When you reach the line containing "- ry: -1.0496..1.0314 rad" in the records below, start copying exactly, and stop once you have copied the line containing "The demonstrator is".

RECORDED DATA Block Start

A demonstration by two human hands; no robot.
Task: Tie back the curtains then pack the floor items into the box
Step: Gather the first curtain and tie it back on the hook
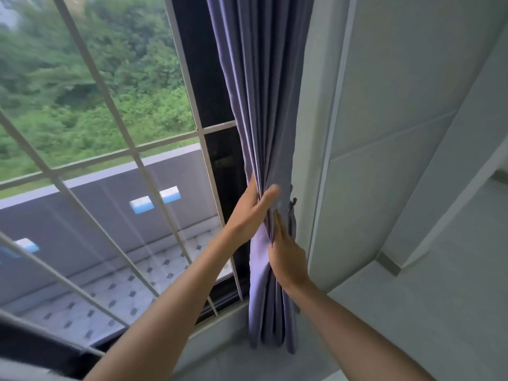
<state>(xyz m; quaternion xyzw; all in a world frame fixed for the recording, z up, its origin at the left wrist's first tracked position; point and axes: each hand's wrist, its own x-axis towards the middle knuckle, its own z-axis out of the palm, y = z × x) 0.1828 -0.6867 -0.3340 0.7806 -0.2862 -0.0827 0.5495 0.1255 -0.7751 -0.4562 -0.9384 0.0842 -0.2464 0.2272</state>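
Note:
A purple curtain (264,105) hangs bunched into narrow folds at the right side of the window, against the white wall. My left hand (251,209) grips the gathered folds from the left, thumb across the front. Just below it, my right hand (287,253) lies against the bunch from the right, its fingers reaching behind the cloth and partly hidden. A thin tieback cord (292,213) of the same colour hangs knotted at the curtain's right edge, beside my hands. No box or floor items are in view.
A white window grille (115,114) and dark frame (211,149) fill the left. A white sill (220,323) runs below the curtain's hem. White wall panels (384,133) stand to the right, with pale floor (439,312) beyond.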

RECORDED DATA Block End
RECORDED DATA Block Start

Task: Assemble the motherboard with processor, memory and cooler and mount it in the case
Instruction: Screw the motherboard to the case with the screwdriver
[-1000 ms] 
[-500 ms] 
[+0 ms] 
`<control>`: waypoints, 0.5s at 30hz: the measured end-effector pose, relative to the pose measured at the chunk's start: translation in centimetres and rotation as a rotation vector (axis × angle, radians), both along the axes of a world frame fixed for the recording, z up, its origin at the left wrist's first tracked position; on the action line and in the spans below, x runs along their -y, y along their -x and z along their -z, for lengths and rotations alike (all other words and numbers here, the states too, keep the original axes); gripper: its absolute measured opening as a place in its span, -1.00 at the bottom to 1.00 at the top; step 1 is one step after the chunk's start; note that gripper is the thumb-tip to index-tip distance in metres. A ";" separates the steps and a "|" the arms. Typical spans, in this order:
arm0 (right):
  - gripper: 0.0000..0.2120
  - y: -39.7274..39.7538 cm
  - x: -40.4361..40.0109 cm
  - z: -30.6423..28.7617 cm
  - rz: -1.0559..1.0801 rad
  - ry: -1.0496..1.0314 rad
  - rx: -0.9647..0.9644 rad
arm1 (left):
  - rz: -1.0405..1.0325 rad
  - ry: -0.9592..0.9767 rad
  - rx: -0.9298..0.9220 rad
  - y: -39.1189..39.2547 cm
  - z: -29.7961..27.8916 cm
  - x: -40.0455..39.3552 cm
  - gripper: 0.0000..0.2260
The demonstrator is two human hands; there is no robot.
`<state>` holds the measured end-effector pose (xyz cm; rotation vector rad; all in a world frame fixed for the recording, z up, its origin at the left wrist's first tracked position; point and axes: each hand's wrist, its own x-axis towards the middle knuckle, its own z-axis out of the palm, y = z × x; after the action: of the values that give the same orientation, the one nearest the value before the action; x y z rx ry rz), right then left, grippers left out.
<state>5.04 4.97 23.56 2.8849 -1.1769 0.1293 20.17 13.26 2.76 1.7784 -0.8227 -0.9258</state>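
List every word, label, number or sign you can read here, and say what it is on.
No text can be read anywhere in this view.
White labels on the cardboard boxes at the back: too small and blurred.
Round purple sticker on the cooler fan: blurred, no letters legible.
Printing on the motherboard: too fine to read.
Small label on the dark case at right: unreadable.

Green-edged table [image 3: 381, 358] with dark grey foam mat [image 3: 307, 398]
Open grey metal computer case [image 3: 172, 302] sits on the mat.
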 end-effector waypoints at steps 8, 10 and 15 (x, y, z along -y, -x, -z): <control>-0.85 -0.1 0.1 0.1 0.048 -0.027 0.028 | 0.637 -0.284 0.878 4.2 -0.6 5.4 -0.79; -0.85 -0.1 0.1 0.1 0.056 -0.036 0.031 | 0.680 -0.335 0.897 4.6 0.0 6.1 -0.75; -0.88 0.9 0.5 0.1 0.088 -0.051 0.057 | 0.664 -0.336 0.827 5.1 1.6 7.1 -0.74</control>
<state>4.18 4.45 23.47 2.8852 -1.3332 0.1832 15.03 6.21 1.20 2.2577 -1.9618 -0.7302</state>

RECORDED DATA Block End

# YOUR RESPONSE
  - ry: -1.0496..1.0314 rad
  - rx: -0.9647..0.9644 rad
arm1 (left):
  - rz: -1.0405..1.0325 rad
  - ry: -0.9592..0.9767 rad
  - rx: -0.9298..0.9220 rad
  - y: -39.1189..39.2547 cm
  - z: -29.7961..27.8916 cm
  - x: -40.0455..39.3552 cm
  - gripper: 0.0000..0.2260
The demonstrator is two human hands; there is no robot.

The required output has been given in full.